Doctor shortage will be exacerbated by Obamacare

Doctor shortage will be exacerbated by Obamacare

Truth about Obamacare“One of the great misconceptions about Obamacare is that just because you have health insurance, you’ll therefore get adequate health care and you’ll have access to it. I think nothing could be further from the truth.” So warns Dr. Ramin Oskoui, a Washington physician, in an article by Jim Angle of Fox News.

The article notes that a doctor shortage — of more than 90,000 physicians by 2020 and a whopping 130,000 or more by 2025 — is inevitable because of the rate at which doctors born in the baby boom are retiring. “Some 10,000 baby boomers will retire every day for the next 19 years, including many doctors,” Angle writes.

This would be true even if Congress had not passed the Affordable Care Act, better known as Obamacare. But the advent of the law’s implementation, which will add 30 million Americans to the health insurance rolls, exacerbates this shortage. With more people than ever seeking health providers, waits to see a doctor could be interminable — if you can find a doctor at all.
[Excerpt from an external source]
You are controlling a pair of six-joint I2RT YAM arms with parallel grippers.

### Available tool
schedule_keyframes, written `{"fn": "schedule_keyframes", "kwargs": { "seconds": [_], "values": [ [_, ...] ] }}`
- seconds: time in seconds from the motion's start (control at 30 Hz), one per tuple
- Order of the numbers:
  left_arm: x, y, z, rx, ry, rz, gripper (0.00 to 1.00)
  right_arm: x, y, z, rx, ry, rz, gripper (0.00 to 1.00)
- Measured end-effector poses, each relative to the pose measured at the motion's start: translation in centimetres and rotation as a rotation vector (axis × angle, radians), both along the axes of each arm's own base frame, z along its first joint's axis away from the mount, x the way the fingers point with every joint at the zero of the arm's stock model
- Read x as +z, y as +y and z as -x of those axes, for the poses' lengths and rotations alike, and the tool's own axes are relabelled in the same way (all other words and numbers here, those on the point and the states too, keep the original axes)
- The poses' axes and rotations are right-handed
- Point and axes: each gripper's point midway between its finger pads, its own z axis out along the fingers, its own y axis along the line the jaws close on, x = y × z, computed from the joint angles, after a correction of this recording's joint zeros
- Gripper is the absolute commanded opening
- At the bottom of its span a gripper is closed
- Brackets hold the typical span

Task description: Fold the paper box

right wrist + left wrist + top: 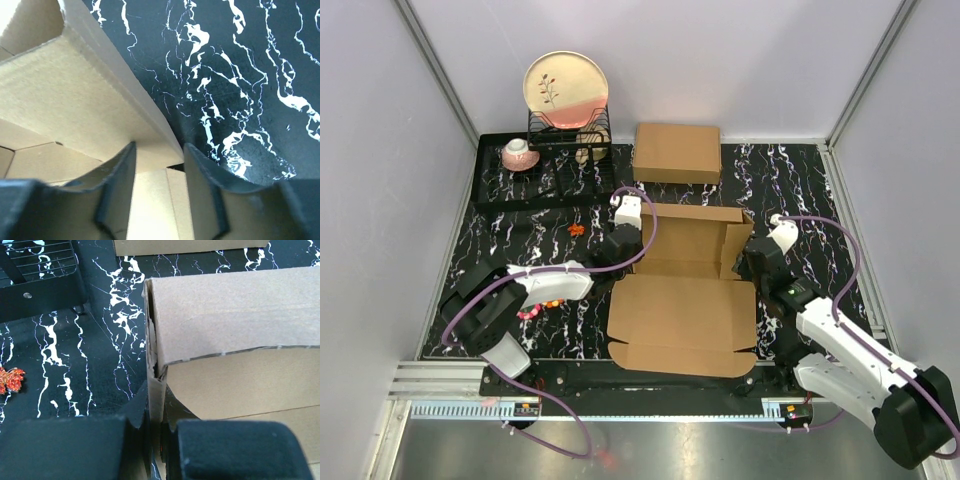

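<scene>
The paper box (682, 312) lies between my arms, long axis left to right, lid flat on the near side. My left gripper (161, 440) is clamped on its left wall. My right gripper (160, 167) straddles the right wall, jaws apart.

Robot lab test cell, not a home. Plain white panel walls (360, 150) on aluminium frame posts (435, 65). Left arm (535, 285) and right arm (840, 345) are bolted by a slotted rail (450, 375) at the desk (520, 215) edge, with purple cables (653, 228) exposed. A dish rack (570, 135) with a plate (566, 88) stands at the back.
</scene>
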Motion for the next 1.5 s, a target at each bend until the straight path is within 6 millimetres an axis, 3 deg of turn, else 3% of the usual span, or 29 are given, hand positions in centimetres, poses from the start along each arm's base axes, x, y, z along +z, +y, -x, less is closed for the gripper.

Jeff Cain, President of the American Academy of Family Physicians, is quoted as explaining:

We have an increasing population, we have more Americans that are getting older that need more health care. And with the 30 million Americans that are newly insured with the affordable health care act, more people are looking for primary care.
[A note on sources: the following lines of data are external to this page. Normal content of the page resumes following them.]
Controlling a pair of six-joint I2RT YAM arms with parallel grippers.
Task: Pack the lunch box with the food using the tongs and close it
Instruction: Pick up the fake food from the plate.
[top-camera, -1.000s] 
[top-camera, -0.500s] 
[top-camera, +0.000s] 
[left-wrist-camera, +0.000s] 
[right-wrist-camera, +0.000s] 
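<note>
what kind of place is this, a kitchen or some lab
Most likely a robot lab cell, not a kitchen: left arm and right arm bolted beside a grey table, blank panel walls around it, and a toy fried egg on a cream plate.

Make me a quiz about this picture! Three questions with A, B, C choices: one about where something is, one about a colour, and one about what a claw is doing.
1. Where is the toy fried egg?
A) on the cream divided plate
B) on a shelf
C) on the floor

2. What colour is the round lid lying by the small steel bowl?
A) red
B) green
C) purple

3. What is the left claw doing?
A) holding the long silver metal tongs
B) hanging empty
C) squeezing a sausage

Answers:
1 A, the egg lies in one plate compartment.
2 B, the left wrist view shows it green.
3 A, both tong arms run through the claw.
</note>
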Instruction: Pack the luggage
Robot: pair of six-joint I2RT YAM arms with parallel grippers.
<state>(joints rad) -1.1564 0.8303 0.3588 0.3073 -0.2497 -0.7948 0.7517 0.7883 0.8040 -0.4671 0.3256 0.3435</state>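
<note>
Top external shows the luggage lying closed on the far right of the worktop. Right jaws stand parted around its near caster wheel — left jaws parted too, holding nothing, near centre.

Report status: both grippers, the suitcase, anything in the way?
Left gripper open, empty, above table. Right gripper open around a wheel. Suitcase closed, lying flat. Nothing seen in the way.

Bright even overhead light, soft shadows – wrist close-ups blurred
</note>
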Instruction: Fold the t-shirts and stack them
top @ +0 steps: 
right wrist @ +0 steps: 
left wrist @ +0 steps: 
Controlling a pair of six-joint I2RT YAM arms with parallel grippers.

And as if the situation were already grim enough, Cain adds that “almost a third of family doctors in rural America are thinking about retiring in the next five years.”

And they’re not alone. Avik Roy of the Manhattan Institute for Policy Research, a conservative think tank, notes that in addition to retiring baby boomer physicians, “there are a lot of doctors who are just so frustrated today with all the bureaucracy involved in taking care of patients that they’re retiring early.”
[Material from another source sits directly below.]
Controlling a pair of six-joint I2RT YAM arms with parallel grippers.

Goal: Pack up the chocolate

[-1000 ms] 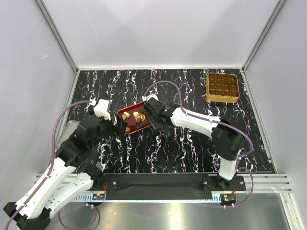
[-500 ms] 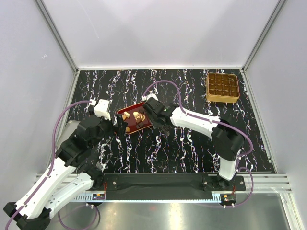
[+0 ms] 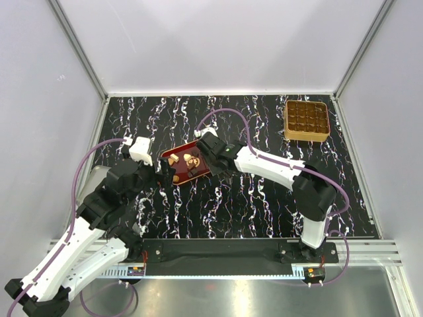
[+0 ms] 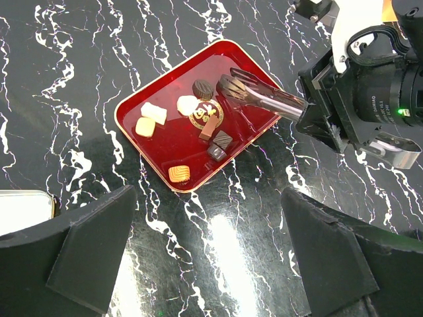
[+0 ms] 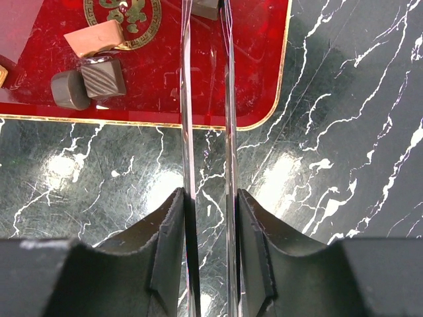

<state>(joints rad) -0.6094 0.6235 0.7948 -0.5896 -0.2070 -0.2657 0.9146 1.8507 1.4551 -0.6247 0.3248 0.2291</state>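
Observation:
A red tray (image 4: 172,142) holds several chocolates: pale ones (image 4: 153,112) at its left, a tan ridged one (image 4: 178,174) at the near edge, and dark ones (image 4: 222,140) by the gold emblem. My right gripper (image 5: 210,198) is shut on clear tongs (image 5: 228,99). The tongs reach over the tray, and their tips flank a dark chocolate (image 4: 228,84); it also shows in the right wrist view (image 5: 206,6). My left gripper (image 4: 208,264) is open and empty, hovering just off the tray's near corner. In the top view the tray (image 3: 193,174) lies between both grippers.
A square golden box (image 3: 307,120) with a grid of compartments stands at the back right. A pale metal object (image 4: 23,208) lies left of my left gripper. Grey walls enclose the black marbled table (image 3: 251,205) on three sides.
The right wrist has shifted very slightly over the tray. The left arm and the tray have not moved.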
For a preview of how serious this shortage will become under Obamacare, John Goodman of the National Center for Policy Analysis in Dallas points to Massachusetts, noting that “in Boston right now, where they say have universal coverage, the wait for a patient to see a new doctor is two months — that’s the longest wait in the whole country.”

Another doctor, Sen. John Barrasso, R-WY, laments:

The health care law put a lot of money into hiring more IRS agents to enforce the law, but not that same kind of focus on training more doctors and nurses and others to take care of patients.

Angle concludes by noting that several states have passed laws to let nurses and physician assistants play a more integral role in health care. But those efforts, he points out, won’t manufacture the tens of thousands of doctors needed to cover the tidal wave of new patients who will be seeking care just as an equally large number of doctors hang up their stethoscopes.